久しぶりのTC-WR965Sです。
ベルト交換というご依頼ですが、まずは点検を行います。
デッキA、Bともキャプスタンが回転せず再生は不可です。しかし早送り巻き戻しは両方とも可です。ただし、動作音が大きいのが気になります。
カバーを開けてメカ(デッキA)を取り出します。
カセットホルダーと化粧プレート、ピンチローラー、アイドラーを取り外します。
ピンチローラーの状態はというと、先日の記事にも書きましたが、ブリード現象で表面に油分が浮いてきています。これはテープの巻き込みなどトラブルの原因となりますので交換が必要です。
フライホイールを押さえているパネルを取り外します。
キャプスタンベルトが溶けて、フライホイールやモータープーリーに貼り付いていますので、アルコール清掃を行います。
フライホイールを取り外し、シャフト部にグリスアップします。
モーターブロックを切り離します。ベルトが伸びていますので新品と交換します。
プーリーを脱脂し、ベルトを仮掛けします。
ローターリーエンコーダーを分解します。
相当汚れています。研磨清掃し、スライド接点専用グリスを塗布し組み立てます。
テープ検出スイッチの接点を清掃します。
組み付けに入ります。
新しいピンチローラーを取り付けます。
オートリバース機は、一部の機種を除き、左右キャプスタンが常に逆方向に回転するようベルトを掛けます。
元通りに組み立てました。
メカを本体に戻すときは、ビスの取り付けに注意です。写真でわかるとおり、上部と下部のビスの長さが異なります。機種によっては、上下逆に取り付けるとリバース動作しなくなります。

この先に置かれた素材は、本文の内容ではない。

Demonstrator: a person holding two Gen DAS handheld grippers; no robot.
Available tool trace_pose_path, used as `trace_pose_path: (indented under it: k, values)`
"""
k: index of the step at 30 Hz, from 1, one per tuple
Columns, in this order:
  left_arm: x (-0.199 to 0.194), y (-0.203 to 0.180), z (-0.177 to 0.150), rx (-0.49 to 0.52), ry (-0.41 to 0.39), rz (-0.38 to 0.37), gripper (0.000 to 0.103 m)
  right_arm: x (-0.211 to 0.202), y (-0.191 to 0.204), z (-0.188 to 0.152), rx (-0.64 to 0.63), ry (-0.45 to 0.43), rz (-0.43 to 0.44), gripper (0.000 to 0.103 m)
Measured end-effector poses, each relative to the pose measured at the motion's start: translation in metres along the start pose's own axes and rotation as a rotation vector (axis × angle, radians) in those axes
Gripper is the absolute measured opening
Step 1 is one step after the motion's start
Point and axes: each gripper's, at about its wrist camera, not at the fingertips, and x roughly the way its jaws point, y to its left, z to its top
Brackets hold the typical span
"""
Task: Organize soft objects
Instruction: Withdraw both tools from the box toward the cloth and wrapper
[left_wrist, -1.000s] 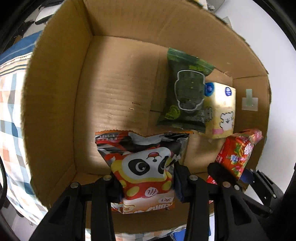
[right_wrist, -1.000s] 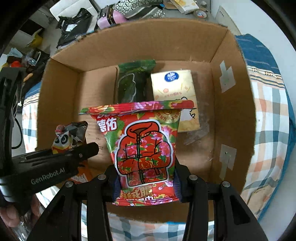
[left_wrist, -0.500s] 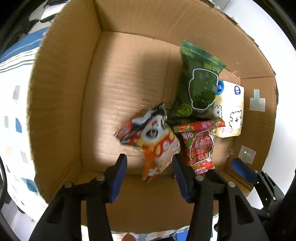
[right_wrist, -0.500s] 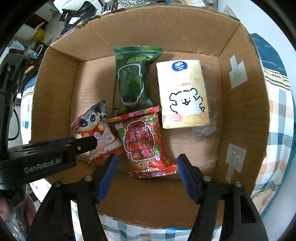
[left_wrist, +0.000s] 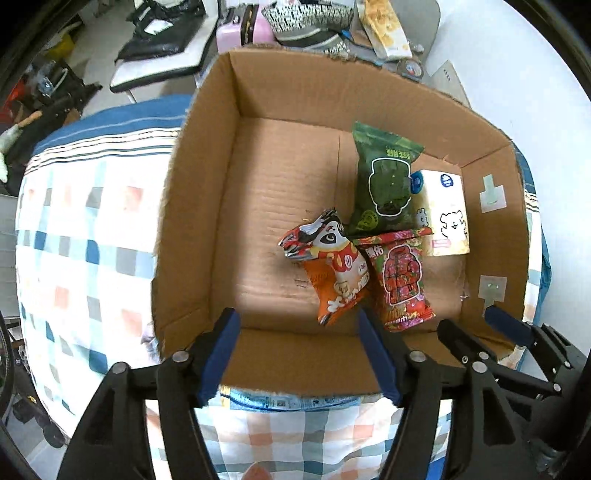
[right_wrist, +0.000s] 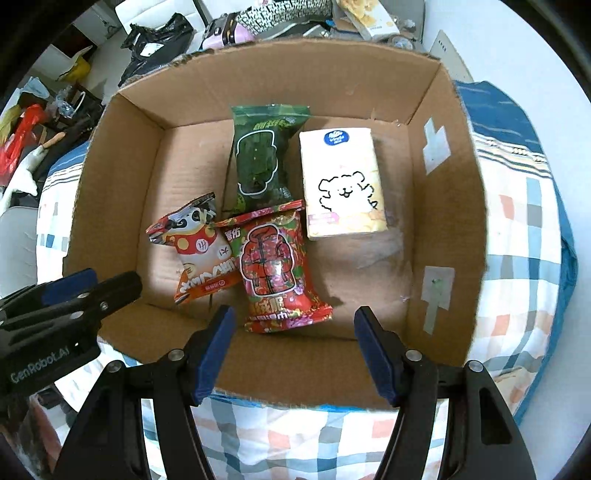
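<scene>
Counting what lies in the cardboard box gives four soft packs: three crinkly foil snack bags and one flat tissue pack, all on its corrugated floor. The green bag lies toward the box's far wall, with the cream tissue pack just beside it on the side nearer the taped wall; that pack bears a line-drawn fluffy dog and a round blue logo (its lettering too small to read). The red bag, printed with a padded jacket and Chinese characters, lies toward the box's near wall, its top edge overlapping the green bag's foot. The panda bag, orange and white, rests against the red bag's other side, tilted.

Two grippers hang above the box's near wall, pointing down. The left gripper has just been opening its jaws, which stand wide with nothing between the blue pads. The right gripper is likewise wide and empty. "GenRobot.AI" is printed on the left gripper's body. Two pale tape patches mark one side wall. Under the box spreads a checked cloth.
</scene>
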Motion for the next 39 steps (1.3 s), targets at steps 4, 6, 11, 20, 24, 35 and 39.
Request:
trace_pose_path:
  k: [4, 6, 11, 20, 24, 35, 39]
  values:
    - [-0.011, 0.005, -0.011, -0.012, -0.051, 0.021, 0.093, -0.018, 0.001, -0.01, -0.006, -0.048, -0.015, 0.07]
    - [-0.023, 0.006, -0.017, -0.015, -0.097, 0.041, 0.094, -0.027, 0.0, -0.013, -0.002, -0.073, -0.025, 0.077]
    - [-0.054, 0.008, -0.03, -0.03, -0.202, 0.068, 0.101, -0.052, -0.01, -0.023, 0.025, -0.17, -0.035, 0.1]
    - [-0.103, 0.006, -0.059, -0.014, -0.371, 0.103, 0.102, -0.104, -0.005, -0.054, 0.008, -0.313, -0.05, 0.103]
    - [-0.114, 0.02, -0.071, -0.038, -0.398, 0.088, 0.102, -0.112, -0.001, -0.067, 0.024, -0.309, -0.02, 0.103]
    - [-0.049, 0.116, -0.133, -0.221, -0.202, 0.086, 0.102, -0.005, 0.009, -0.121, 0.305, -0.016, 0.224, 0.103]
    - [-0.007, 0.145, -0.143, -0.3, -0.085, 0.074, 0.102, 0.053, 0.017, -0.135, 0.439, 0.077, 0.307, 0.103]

本体に組み込んで、動作テストです。テープ走行はOKですが、1点、問題が起きました。イジェクトボタンを押すと、リールが2秒ほど巻き戻し動作を行った後にOPENします。確かこのメカはそういった動作はしないはずです。そのため、テープTOPでは、巻き戻し動作ができず、イジェクトされません。
誤作動ということで、てっきりロータリーエンコーダーの接触不良と思い、メカを再度分解して接点を清掃しましたが、症状は改善されません。
なぜ、イジェクト時にリールが回転するのかメカの動作を観察します。すると、本来は、イジェクト時にリールをロックするはずの装置が途中で引っ掛かっていることがわかりました。
この部品です。これが途中で引っ掛かってリールの回転をロックできないため、リールが回転してしまうというものです。
引っ掛かっている箇所をヤスリで削ります。
不具合が解消されました。
続いてデッキBの整備に移りますが、先ほどの不具合以外は同じ工程ですので、割愛いたします。
リバースデッキは、動作が複雑ですので、リレー再生状態で、半日から1日程度動作状態を確認します。
異状は起こりませんでしたので、調整に移ります。基板上の端子をショートさせてテストモード状態にします。
再生中にハイスピードダビングボタンを押すと倍速再生になります。315Hzのテープを再生していますので、630Hzに合わせます。
基板上のツマミで調整します。針が左右に振れますので630Hzを中心になるように合わせます。
続いてノーマルスピードです。デッキBも同様です。また、ピッチコントロール状態でも調整します。
ヘッドアジマスを点検します。
オートリバースは往復調整を行います。まずはフォワード、
続いてリバースです。
波形の長さは高域の出力を表します。デッキBも同様に調整します。
入力に対する出力バランスを調整します。デッキBも同様です。
最後に聴感テストを行い修理完了です。